That being said, I learned it from from a video of a college course by 万献初 Link. He claims

汉语的语法是非线性的。

汉语语法关系是隐现或体现的。

汉语语法是块状结构

These three are closely related. For example, 枯藤老树昏鸦。Building blocks of the sentence, 枯藤、老树、昏鸦 are not simply put together, they have implicit syntactical relation.

He also gives the following example:

沛公军霸上。《史记》

沛公 is the name of a person which acts as Subject. 霸上 is a place name; it's an unmarked NP as a locative phrase.

Commonly 军 is interpreted as a verb with lexical meaning to station.

万献初 argues that 军 actually plays two roles here because 沛公 as a single person cannot station there. Firstly, it's a noun with meaning army. So 沛公军 forms an NP to be the subject. Secondly, it's a verb with meaning to station. It connects the Subject with the locative phrase. He says it's inaccurate to understand it as omission; that is (the army of) is omitted from the sentence.

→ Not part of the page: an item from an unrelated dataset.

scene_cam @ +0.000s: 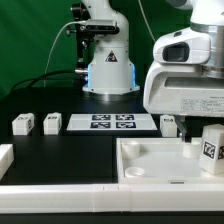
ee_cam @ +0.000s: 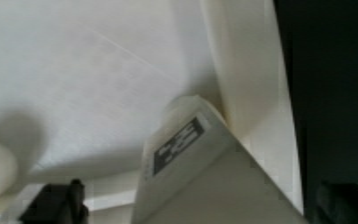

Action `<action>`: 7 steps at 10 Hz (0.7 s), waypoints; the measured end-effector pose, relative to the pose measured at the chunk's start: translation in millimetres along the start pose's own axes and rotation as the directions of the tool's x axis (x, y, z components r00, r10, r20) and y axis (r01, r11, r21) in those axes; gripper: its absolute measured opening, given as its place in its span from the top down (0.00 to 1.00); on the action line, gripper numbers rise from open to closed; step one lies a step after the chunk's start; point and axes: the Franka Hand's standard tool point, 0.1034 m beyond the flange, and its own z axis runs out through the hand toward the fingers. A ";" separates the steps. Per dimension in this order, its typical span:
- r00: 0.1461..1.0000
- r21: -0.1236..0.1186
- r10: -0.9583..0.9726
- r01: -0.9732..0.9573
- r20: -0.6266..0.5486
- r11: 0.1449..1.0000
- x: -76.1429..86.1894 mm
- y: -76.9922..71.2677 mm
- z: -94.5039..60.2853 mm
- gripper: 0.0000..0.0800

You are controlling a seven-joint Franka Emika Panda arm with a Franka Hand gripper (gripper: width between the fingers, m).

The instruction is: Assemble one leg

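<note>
Over the white tray at the exterior view's right, the gripper hangs with its jaws wide. One dark finger stands on either side of the leg, and a strip of tray shows between that finger and the part, so nothing is clamped. The leg (a small white block, blunt and square-cut) sits on the tray close against its raised wall, with its single tag facing the wrist camera. That tag is a black square with a white pattern inside, and its marks are too blurred to read as letters or numbers.

Counted across the exterior view, the legs number four. Besides the one under the gripper, a pair stands on the black table at the exterior view's left, the outer leg near the inner leg. The fourth leg stands behind the tray, half hidden under the arm's white hand. Each of the four shows one tag.

Between the pair and the fourth leg lies the marker board, flat, with four tags in two rows of two. The single tray has a round socket at its near corner. Another white part is cut off at the exterior view's left edge. Behind it all rises the arm's base, glowing blue low down, before a green backdrop.
</note>
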 end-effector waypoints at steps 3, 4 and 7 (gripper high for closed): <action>0.942 -0.001 -0.337 0.337 0.000 0.942 0.3 0.9 0.0 0.19; 0.882 -0.017 -0.471 0.471 0.003 0.882 0.5 1.1 0.0 0.19; 0.739 -0.036 -0.674 0.674 0.007 0.738 3.2 4.1 -0.8 0.19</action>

This form looks like the pivot construction (兼语) but is syntactically very different. In the pivot construction V1 + NP + VP, NP acts as the object of V1 and subject of NP. The two roles have exactly the same part of speech and meaning. Also the NP cannot be repeated. For example, 令赵王鼓瑟, 赵王 is the object of 令 and subject of 鼓瑟. It connects the two clauses; it's ungrammatical to say 令赵王赵王鼓瑟. In the case of 沛公军霸上, it's a simple clause, and it's perfect to be completed as 沛公(之)军军(于)霸上。.

He has another example in the paper: 万献初.上古汉语语句的形象流块式建构[J].古汉语研究,1991(04):48-50.

陨石于宋五。《春秋》

陨 plays two roles. Firstly it's a verb which means to fall. Secondly, it forms an NP with 石, meaning aerolite.

I'm wondering if 万献初's interpretation of non-linear grammar makes sense. How does this fit in or conflict with the current grammatical framework?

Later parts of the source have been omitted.